» WHAT THE EXERCISE ASKS:
Reproduce the data below word for word.

» DATA SECTION:

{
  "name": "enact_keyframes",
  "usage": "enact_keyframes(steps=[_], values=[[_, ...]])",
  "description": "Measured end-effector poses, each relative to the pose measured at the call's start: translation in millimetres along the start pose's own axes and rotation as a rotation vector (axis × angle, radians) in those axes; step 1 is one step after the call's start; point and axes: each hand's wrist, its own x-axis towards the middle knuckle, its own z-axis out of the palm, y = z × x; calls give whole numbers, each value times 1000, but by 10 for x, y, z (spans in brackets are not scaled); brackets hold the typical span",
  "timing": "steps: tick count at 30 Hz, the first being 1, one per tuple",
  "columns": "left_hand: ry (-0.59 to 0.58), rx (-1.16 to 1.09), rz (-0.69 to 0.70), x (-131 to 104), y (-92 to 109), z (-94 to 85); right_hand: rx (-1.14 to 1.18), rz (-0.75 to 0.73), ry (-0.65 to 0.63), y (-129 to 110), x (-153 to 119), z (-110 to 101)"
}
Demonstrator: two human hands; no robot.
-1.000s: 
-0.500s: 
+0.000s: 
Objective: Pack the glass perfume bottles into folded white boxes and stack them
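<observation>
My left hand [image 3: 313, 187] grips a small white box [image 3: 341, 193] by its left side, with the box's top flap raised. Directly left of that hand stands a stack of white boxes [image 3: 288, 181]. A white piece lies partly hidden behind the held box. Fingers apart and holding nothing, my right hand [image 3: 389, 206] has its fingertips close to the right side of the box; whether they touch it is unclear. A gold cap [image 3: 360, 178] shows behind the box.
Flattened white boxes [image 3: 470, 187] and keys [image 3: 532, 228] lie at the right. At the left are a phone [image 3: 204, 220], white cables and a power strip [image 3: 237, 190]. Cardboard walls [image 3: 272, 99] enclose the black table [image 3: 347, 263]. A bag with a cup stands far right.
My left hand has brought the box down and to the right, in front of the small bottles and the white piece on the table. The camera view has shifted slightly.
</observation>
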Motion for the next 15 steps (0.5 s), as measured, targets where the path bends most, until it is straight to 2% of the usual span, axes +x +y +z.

» WRITTEN ANSWER:
{
  "name": "enact_keyframes",
  "usage": "enact_keyframes(steps=[_], values=[[_, ...]])",
  "description": "Measured end-effector poses, each relative to the pose measured at the call's start: translation in millimetres along the start pose's own axes and rotation as a rotation vector (axis × angle, radians) in those axes; step 1 is one step after the call's start; point and axes: each hand's wrist, its own x-axis towards the middle knuckle, its own z-axis out of the palm, y = z × x; calls give whole numbers, each value times 1000, but by 10 for x, y, z (spans in brackets are not scaled); brackets hold the typical span",
  "timing": "steps: tick count at 30 Hz, the first being 1, one per tuple",
  "columns": "left_hand: ry (-0.59 to 0.58), rx (-1.16 to 1.09), rz (-0.69 to 0.70), x (-131 to 104), y (-92 to 109), z (-94 to 85); right_hand: rx (-1.14 to 1.18), rz (-0.75 to 0.73), ry (-0.65 to 0.63), y (-129 to 110), x (-153 to 119), z (-110 to 101)"
}
Demonstrator: two human hands; no robot.
-1.000s: 
-0.500s: 
+0.000s: 
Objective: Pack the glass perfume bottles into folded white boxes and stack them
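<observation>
My left hand [image 3: 313, 187] grips a small white box [image 3: 341, 193] by its left side, with the box's top flap raised. Directly left of that hand stands a stack of white boxes [image 3: 288, 181]. A white piece lies partly hidden behind the held box. Fingers apart and holding nothing, my right hand [image 3: 389, 206] has its fingertips close to the right side of the box; whether they touch it is unclear. A gold cap [image 3: 360, 178] shows behind the box.
Flattened white boxes [image 3: 470, 187] and keys [image 3: 532, 228] lie at the right. At the left are a phone [image 3: 204, 220], white cables and a power strip [image 3: 237, 190]. Cardboard walls [image 3: 272, 99] enclose the black table [image 3: 347, 263]. A bag with a cup stands far right.
My left hand has brought the box down and to the right, in front of the small bottles and the white piece on the table. The camera view has shifted slightly.
</observation>
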Motion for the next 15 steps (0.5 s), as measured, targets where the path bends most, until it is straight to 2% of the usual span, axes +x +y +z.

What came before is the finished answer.